For conceptual information, see SQL Server Failover Cluster Instance (FCI) on Linux.

Prerequisites

To complete the following end-to-end scenario, you need two machines to deploy the two nodes cluster and another server for storage. Below steps outline how these servers will be configured.

Set up and configure Linux

The first step is to configure the operating system on the cluster nodes. On each node in the cluster, configure a linux distribution. Use the same distribution and version on both nodes. Use either one or the other of the following distributions:

  • RHEL with a valid subscription for the HA add-on

Install and configure SQL Server

  1. Install and set up SQL Server on both nodes. For detailed instructions, see Install SQL Server on Linux.

  2. Designate one node as primary and the other as secondary, for purposes of configuration. Use these terms for the following this guide.

  3. On the secondary node, stop and disable SQL Server. The following example stops and disables SQL Server:

    sudo systemctl stop mssql-server
    sudo systemctl disable mssql-server
    

    Note

    At set up time, a Server Master Key is generated for the SQL Server instance and placed at var/opt/mssql/secrets/machine-key. On Linux, SQL Server, always runs as a local account called mssql. Because it's a local account, its identity isn't shared across nodes. Therefore, you need to copy the encryption key from primary node to each secondary node so each local mssql account can access it to decrypt the Server Master Key.

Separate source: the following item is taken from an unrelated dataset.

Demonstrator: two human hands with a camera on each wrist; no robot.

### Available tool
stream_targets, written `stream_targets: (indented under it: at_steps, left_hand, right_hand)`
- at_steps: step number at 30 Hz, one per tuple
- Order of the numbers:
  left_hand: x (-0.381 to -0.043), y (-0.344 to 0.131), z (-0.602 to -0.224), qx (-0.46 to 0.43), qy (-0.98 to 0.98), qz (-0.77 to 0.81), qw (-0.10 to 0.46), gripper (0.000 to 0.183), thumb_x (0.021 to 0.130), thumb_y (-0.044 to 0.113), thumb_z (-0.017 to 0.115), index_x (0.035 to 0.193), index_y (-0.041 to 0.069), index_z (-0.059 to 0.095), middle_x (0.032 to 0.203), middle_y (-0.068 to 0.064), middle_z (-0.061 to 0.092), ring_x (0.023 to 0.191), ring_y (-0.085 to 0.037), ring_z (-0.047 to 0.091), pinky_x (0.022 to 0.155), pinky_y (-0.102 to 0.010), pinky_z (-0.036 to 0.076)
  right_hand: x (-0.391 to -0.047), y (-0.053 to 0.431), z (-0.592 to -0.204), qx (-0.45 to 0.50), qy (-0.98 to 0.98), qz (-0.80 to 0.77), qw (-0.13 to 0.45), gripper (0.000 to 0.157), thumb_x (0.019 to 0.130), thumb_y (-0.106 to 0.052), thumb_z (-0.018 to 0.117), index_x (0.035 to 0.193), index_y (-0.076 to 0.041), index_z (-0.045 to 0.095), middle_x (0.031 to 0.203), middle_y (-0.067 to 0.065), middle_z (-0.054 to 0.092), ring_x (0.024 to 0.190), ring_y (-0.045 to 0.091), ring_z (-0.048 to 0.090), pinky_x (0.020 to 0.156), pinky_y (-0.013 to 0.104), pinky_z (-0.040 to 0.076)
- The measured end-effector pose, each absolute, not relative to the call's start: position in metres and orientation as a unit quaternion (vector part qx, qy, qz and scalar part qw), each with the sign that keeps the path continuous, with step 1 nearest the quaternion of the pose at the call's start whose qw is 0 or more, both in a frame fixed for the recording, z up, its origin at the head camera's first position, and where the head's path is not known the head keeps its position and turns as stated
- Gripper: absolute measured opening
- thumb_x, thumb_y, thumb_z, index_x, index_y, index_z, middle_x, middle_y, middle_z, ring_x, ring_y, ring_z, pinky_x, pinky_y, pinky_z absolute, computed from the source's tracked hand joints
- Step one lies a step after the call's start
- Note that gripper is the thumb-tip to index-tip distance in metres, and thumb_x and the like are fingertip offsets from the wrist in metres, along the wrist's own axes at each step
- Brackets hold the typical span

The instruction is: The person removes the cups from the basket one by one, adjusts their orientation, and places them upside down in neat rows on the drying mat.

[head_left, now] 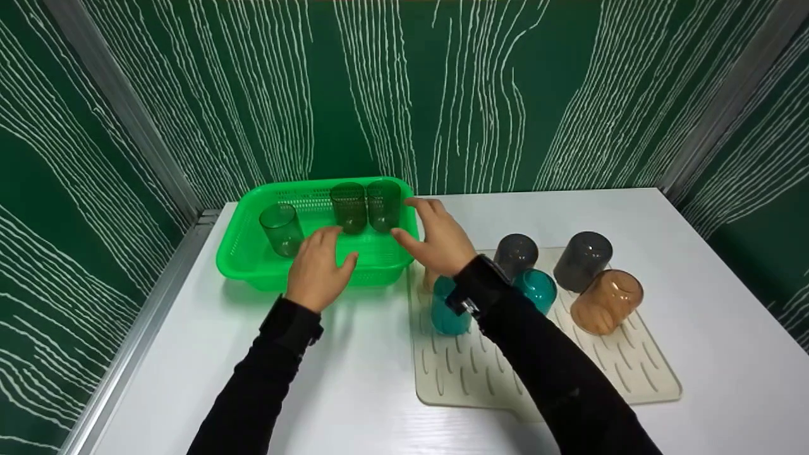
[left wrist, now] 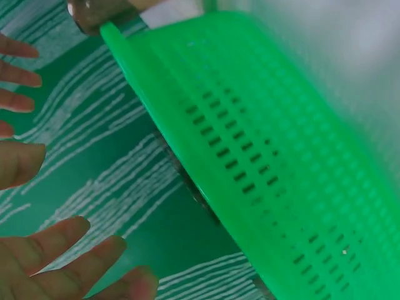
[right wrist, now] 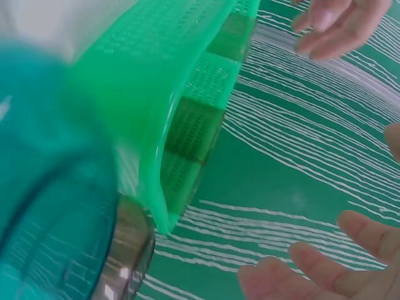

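My left hand is over the front rim of a green plastic basket, fingers spread and holding nothing. By the basket's right rim is my right hand, thumb and fingers apart, also without anything in its grasp. Inside the basket a clear-walled glass stands at the left, and two darker glasses stand side by side at the back right. Below my right hand are a teal glass and an amber glass, the amber one mostly hidden. The right wrist view has the teal glass large and blurred in front.
A cream draining mat lies on the white table, right of the basket. Upside down on it are two grey glasses, another teal glass and an orange glass. Green patterned walls border the table.
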State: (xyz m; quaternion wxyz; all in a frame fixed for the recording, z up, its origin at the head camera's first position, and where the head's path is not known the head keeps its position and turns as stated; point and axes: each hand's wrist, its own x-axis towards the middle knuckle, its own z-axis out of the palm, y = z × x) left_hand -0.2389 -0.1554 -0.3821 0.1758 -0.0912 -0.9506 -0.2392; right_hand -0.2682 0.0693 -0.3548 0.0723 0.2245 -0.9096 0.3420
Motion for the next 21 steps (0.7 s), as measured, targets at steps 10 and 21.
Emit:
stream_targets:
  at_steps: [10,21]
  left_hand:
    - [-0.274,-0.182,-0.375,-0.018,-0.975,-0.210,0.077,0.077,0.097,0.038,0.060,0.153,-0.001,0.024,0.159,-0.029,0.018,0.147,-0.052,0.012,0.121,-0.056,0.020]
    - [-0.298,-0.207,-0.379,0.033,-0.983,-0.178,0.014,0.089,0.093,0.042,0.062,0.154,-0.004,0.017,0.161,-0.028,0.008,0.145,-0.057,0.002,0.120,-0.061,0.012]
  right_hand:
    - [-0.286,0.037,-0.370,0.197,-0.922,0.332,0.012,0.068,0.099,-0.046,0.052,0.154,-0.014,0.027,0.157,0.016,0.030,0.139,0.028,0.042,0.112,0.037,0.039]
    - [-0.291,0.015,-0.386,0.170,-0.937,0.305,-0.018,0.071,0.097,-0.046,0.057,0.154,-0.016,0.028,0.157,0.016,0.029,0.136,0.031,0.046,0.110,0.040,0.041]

  4. On the primary node, create a SQL Server login for Pacemaker and grant the login permission to run sp_server_diagnostics. Pacemaker uses this account to verify which node is running SQL Server.

    sudo systemctl start mssql-server
    

    Connect to the SQL Server master database with the sa account and run the following:

    USE [master]
    GO
    CREATE LOGIN [<loginName>] with PASSWORD = N'<loginPassword>'
    ALTER SERVER ROLE [sysadmin] ADD MEMBER [<loginName>]
    

    Alternatively, you can set the permissions at a more granular level. The Pacemaker login requires VIEW SERVER STATE to query health status with sp_server_diagnostics, setupadmin, and ALTER ANY LINKED SERVER to update the FCI instance name with the resource name, by running sp_dropserver and sp_addserver.

  5. On the primary node, stop and disable SQL Server.

Configure the hosts file

On each cluster node, configure the hosts file. The hosts file must include the IP address and name of every cluster node.

  1. Check the IP address for each node. The following script shows the IP address of your current node.

    sudo ip addr show
    
  2. Set the computer name on each node. Give each node a unique name that is 15 characters or less. Set the computer name by adding it to /etc/hosts. The following script lets you edit /etc/hosts with vi.

    sudo vi /etc/hosts
    

    The following example shows /etc/hosts with additions for two nodes named sqlfcivm1 and sqlfcivm2.

    127.0.0.1        localhost localhost4 localhost4.localdomain4
    ::1              localhost localhost6 localhost6.localdomain6
    10.128.18.128    sqlfcivm1
    10.128.16.77     sqlfcivm2
    

Configure storage and move database files

You need to provide storage that both nodes can access. You can use iSCSI, NFS, or SMB. Configure storage, present the storage to the cluster nodes, and then move the database files to the new storage. The following articles explain the steps for each storage type:

Install and configure Pacemaker on each cluster node

  1. On both cluster nodes, create a file to store the SQL Server username and password for the Pacemaker login.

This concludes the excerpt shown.